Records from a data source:
- Opening Delimiter -

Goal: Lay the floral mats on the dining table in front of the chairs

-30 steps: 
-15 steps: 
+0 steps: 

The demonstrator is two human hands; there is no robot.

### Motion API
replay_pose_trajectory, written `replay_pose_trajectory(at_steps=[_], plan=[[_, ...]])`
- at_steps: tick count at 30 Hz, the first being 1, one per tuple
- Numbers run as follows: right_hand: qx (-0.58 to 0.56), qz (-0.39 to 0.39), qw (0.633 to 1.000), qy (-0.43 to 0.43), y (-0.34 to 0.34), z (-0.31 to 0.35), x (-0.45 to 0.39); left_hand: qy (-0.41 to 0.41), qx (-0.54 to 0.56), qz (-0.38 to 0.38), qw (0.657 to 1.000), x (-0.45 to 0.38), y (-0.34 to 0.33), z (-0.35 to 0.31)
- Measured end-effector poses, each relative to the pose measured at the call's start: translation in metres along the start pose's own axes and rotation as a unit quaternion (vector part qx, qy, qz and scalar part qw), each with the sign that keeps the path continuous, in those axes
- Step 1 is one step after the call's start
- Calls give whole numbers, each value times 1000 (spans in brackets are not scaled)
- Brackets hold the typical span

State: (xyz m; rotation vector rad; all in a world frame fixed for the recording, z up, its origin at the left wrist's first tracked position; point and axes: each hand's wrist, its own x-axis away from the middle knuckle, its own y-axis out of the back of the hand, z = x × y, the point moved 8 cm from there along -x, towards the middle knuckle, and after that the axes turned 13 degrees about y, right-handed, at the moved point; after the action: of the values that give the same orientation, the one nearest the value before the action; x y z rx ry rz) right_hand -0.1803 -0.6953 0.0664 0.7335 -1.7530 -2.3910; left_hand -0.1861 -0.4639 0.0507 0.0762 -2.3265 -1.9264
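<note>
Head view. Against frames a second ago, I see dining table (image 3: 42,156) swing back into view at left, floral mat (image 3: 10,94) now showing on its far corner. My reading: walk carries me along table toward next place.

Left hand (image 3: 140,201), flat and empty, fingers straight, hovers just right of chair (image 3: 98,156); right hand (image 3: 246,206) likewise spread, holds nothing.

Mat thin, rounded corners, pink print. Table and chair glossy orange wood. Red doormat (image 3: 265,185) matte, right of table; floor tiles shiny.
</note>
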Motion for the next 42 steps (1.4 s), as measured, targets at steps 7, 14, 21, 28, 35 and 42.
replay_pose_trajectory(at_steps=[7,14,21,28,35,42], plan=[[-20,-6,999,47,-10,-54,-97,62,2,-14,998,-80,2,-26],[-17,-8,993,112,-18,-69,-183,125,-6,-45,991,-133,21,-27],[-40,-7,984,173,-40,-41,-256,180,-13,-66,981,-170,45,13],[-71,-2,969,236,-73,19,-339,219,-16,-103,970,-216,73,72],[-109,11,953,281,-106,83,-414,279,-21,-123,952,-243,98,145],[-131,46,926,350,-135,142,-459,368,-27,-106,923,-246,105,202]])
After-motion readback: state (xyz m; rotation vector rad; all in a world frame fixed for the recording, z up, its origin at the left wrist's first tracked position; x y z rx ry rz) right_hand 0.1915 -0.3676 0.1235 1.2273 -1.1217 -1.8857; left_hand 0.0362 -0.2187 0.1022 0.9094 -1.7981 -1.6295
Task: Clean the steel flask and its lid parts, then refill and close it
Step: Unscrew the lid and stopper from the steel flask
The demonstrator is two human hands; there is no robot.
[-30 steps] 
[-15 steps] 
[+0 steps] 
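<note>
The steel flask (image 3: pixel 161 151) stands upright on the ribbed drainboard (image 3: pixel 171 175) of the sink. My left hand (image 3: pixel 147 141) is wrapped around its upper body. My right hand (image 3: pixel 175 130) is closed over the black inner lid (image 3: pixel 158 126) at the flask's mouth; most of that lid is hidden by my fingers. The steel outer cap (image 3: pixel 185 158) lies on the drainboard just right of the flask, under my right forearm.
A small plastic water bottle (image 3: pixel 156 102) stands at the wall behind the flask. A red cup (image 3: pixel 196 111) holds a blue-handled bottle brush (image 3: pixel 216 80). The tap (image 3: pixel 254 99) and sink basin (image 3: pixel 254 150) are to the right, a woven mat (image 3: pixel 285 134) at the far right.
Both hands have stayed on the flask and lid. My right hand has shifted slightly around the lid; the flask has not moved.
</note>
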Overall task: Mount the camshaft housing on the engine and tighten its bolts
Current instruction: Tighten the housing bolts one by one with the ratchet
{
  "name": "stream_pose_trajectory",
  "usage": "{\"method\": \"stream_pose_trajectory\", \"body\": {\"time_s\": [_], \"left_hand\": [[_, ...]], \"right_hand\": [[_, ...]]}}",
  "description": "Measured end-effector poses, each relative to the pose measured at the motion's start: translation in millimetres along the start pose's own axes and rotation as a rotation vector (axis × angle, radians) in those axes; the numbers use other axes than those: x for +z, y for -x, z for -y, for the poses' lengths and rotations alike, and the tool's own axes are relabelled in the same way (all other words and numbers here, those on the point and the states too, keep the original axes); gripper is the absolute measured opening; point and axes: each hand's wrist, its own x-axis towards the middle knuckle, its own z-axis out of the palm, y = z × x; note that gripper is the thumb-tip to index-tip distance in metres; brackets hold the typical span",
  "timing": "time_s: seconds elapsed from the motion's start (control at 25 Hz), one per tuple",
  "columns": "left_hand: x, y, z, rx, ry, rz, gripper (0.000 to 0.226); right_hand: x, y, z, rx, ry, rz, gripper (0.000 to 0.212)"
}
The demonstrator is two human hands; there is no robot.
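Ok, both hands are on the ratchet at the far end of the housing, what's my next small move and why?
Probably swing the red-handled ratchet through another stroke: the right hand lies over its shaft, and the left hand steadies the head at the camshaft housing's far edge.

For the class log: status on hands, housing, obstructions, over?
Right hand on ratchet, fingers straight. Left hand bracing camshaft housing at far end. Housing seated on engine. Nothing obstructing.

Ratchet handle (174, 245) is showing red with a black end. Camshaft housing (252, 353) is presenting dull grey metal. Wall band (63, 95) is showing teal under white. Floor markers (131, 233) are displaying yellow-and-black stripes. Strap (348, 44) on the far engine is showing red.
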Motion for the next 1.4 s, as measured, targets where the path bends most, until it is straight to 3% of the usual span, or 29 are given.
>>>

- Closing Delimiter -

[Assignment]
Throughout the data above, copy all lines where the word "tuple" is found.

[Written response]
- at_steps: tick count at 30 Hz, the first being 1, one per tuple
  "timing": "time_s: seconds elapsed from the motion's start (control at 25 Hz), one per tuple",

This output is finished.